WHAT YOU WILL DO: Please transcribe exactly, and only, the lines of the data below between the line holding "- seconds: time" and the line holding "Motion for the", inclusive.

○ ○ ○

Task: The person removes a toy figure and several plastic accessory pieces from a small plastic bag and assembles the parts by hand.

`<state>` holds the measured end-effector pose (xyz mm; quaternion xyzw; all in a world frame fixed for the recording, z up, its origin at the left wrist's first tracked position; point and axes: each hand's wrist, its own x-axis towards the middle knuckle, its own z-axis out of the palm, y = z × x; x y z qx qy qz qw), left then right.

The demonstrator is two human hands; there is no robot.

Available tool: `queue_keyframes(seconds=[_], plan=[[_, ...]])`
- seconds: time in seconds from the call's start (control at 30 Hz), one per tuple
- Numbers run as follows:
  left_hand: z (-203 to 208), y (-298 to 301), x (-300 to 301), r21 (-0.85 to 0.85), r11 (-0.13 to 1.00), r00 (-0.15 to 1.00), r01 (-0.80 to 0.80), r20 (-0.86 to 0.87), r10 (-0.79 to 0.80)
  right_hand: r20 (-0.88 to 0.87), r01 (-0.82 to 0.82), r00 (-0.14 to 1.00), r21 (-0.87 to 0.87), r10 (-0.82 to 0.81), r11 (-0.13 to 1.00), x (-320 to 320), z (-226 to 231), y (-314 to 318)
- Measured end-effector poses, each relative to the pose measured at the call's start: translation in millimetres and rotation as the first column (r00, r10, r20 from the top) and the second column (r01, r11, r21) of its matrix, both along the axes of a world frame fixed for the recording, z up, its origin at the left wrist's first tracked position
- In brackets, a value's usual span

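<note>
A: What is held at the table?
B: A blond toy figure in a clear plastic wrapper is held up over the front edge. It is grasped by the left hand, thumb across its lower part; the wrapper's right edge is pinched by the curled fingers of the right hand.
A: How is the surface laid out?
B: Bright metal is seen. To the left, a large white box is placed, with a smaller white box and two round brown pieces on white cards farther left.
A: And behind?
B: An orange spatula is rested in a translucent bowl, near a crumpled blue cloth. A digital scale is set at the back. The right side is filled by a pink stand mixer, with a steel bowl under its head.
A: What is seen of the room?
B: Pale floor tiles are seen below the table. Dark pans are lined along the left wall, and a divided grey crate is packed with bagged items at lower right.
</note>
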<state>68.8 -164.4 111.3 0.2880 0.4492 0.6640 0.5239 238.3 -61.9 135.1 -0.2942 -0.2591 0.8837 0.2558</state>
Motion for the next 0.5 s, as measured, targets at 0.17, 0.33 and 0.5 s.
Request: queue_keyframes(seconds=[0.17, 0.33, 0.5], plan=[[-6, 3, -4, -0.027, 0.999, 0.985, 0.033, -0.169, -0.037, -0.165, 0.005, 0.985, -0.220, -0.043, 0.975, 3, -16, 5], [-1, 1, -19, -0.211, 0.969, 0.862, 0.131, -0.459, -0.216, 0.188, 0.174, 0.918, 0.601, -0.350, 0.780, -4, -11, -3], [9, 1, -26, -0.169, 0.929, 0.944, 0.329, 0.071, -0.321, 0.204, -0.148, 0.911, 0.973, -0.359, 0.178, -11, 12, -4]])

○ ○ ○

WRITTEN RESPONSE:
- seconds: time in seconds from the call's start (control at 30 Hz), one per tuple
- Numbers run as follows:
  left_hand: z (-203 to 208), y (-298 to 301), x (-300 to 301), r21 (-0.85 to 0.85), r11 (-0.13 to 1.00), r00 (-0.15 to 1.00), r01 (-0.80 to 0.80), r20 (-0.86 to 0.87), r10 (-0.79 to 0.80)
  right_hand: r20 (-0.88 to 0.87), r01 (-0.82 to 0.82), r00 (-0.14 to 1.00), r21 (-0.87 to 0.87), r10 (-0.82 to 0.81), r11 (-0.13 to 1.00), x (-320 to 320), z (-226 to 231), y (-314 to 318)
- Measured end-effector poses, each relative to the pose measured at the call's start: translation in millimetres and rotation as the first column (r00, r10, r20 from the top) and the second column (r01, r11, r21) of its matrix, both along the axes of a world frame fixed for the recording, z up, its origin at the left wrist's first tracked position
- In brackets, a value's usual span

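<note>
A: What is held at the table?
B: A blond toy figure in a clear plastic wrapper is held up over the front edge. It is grasped by the left hand, thumb across its lower part; the wrapper's right edge is pinched by the curled fingers of the right hand.
A: How is the surface laid out?
B: Bright metal is seen. To the left, a large white box is placed, with a smaller white box and two round brown pieces on white cards farther left.
A: And behind?
B: An orange spatula is rested in a translucent bowl, near a crumpled blue cloth. A digital scale is set at the back. The right side is filled by a pink stand mixer, with a steel bowl under its head.
A: What is seen of the room?
B: Pale floor tiles are seen below the table. Dark pans are lined along the left wall, and a divided grey crate is packed with bagged items at lower right.
</note>
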<state>68.8 -164.4 111.3 0.2880 0.4492 0.6640 0.5239 238.3 -61.9 135.1 -0.2942 -0.2591 0.8837 0.2558</state>
Motion for the next 0.5 s, as measured, targets at 0.17, 0.33 and 0.5 s.

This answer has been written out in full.